We present in this chapter two categories of approaches to the task of sentence-level paraphrase identification: knowledge-based and statistical-based. A generic approach that relies on knowledge-based word-to-word similarity measures is discussed. In addition, we present a generic approach based on Latent Semantic Analysis (LSA; Landauer et al., 2007), a statistical technique to assess similarity of texts, which is used in combination with several weighting schemes to address the task of paraphrase identification. These approaches were tested on two data sets: the Microsoft Research Paraphrase corpus (MSRP; Dolan, Quirk, & Brockett, 2004), a standard data set on sentence-level paraphrase detection, and a data set from the intelligent tutoring system iSTART (McCarthy & McNamara, 2008).



In this section, we present background information related to word-level similarity measures, as they form the foundation of methods we propose.
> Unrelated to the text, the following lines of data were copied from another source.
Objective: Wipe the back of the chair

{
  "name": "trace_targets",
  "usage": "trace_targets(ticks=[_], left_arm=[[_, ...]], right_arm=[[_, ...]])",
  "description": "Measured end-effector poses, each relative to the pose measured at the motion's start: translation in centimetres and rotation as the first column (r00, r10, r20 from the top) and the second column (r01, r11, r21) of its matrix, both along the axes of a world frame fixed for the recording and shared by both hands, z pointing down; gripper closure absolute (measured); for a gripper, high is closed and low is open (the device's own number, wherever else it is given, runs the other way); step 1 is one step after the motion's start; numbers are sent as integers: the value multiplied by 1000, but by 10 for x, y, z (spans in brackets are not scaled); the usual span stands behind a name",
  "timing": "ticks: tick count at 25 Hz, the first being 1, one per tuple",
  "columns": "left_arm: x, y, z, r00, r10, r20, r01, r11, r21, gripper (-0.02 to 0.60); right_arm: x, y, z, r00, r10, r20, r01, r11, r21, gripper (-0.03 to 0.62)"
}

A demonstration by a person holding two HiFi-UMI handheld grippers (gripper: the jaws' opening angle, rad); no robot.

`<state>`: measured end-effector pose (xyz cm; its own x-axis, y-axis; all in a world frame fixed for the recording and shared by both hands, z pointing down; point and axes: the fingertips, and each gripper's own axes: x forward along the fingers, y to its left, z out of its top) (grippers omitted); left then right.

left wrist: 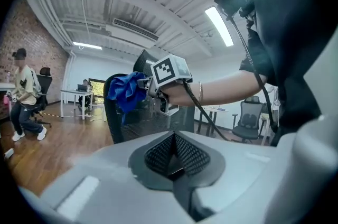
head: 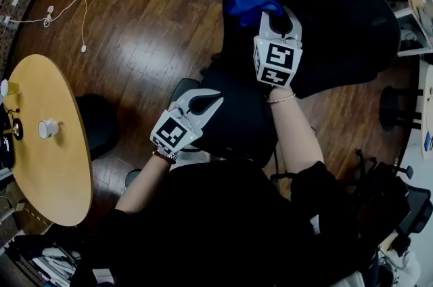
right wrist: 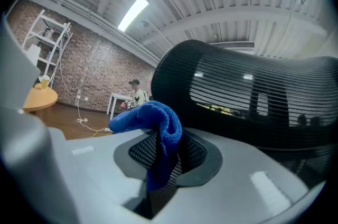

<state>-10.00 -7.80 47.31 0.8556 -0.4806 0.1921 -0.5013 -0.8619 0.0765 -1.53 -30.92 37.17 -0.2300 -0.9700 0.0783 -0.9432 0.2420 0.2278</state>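
The right gripper's (right wrist: 163,157) fingers are pinching a blue cloth (right wrist: 153,117). The cloth bunches up above them and hangs down between them. The black chair back (right wrist: 248,91) is right behind the cloth, near its top edge. The left gripper's (left wrist: 174,157) fingers are pressed together with nothing between them. From the head view, it hangs lower and nearer the person, over the chair seat (head: 237,123). A round yellow table (head: 47,164) stands well off to the left on the brown wood floor (head: 155,21).
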Motion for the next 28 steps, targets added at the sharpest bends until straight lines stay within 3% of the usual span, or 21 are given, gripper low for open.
trace_targets(ticks=[3,6,13,20,28], left_arm=[[14,-5,-3,1000,11,-26,-11,1000,-28,577],[29,-6,-5,1000,11,-28,-12,999,-51,577],[76,-10,-10,997,75,-30,-77,995,-70,577],[126,5,-6,986,164,-30,-167,979,-120,577],[160,25,-14,985,168,-44,-172,978,-116,577]], right_arm=[[31,6,3,999,40,-9,-40,999,8,511],[74,13,9,993,104,55,-104,995,-10,510],[177,46,19,957,267,116,-264,964,-42,510],[283,84,18,897,424,127,-420,906,-59,510],[363,120,18,833,539,128,-533,843,-77,510]])
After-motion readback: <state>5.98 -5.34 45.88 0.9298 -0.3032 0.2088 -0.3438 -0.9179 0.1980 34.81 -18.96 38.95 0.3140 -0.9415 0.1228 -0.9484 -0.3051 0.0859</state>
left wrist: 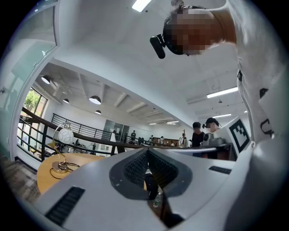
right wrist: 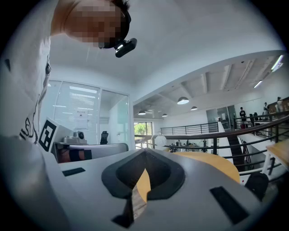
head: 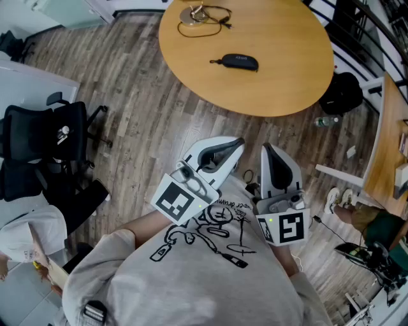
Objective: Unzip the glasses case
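A dark glasses case (head: 237, 61) with a short strap on its left end lies on the round wooden table (head: 268, 89), far from both grippers. My left gripper (head: 237, 144) is held close to the person's chest, jaws shut with nothing between them. My right gripper (head: 266, 150) sits beside it, also shut and holding nothing. In the left gripper view the left gripper (left wrist: 148, 158) points level over the table's edge (left wrist: 45, 167). In the right gripper view the right gripper (right wrist: 144, 158) points at the table's rim (right wrist: 212, 164). The case is hidden in both gripper views.
A small lamp with a coiled cord (head: 199, 15) stands at the table's far side. A black office chair (head: 51, 137) is at the left, a black bag (head: 341, 92) and a bottle (head: 326, 121) on the floor at the right. Wooden floor (head: 146, 114) lies between me and the table.
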`<move>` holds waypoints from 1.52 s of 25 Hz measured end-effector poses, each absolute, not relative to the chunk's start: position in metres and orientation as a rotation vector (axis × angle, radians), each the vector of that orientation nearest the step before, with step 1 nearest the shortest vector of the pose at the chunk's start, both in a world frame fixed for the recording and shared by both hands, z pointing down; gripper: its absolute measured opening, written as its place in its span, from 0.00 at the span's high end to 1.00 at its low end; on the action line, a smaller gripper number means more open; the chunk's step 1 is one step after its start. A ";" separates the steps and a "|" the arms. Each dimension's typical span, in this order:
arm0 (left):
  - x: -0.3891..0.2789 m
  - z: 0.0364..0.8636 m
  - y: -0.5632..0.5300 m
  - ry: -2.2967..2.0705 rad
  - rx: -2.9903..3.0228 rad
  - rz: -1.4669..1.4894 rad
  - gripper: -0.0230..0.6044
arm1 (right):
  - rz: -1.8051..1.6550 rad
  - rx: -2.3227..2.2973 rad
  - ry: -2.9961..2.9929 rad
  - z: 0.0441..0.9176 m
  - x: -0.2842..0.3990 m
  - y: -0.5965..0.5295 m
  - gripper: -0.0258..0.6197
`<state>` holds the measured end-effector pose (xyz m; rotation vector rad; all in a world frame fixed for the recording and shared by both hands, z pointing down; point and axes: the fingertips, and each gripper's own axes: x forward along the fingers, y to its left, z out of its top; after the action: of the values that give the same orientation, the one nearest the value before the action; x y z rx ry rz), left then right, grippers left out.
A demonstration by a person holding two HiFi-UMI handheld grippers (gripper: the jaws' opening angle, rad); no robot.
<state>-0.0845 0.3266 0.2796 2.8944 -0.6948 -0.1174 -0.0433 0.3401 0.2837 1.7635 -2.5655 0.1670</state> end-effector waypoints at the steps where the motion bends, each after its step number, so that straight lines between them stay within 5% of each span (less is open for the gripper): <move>1: -0.084 0.280 0.329 -0.691 2.896 -0.113 0.95 | 0.166 1.766 -2.566 0.284 -0.043 0.342 0.93; 38: -0.004 0.311 0.307 -0.742 2.830 0.002 0.95 | 0.306 1.709 -2.679 0.309 0.031 0.323 0.92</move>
<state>-0.0037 0.3066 0.3111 2.8296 -0.7425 0.0019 0.0311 0.3225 0.3090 1.7090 -2.6788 0.3060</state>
There are two main groups of word-level similarity techniques: knowledge-based and statistical. In the knowledge-based category, the lexical database WordNet is used as a knowledge base (Miller, 1995). WordNet groups words with same meaning into synsets (i.e. synonymous sets). Each synset defines a concept (i.e. a uniquely identified meaning). A word can belong to more than one synset in cases where the word is polysemous (i.e. it has many senses). WordNet contains only content words: nouns, verbs, adjectives, and adverbs. It should be noted that WordNet simply offers a glossary of possible senses for words. Identifying the exact meaning (out of many) of a word according to WordNet is equivalent to identifying the synset that best captures the meaning of the word given its context in a particular text fragment. That is, the meaning of the word is entailed by the company it keeps in a text fragment. The task of identifying the correct sense given the context is called word sense disambiguation, one of the most difficult tasks in natural language processing. Text-to-text similarity methods that rely on WordNet-based word-to-word similarity measures need word sense disambiguation in order to be used.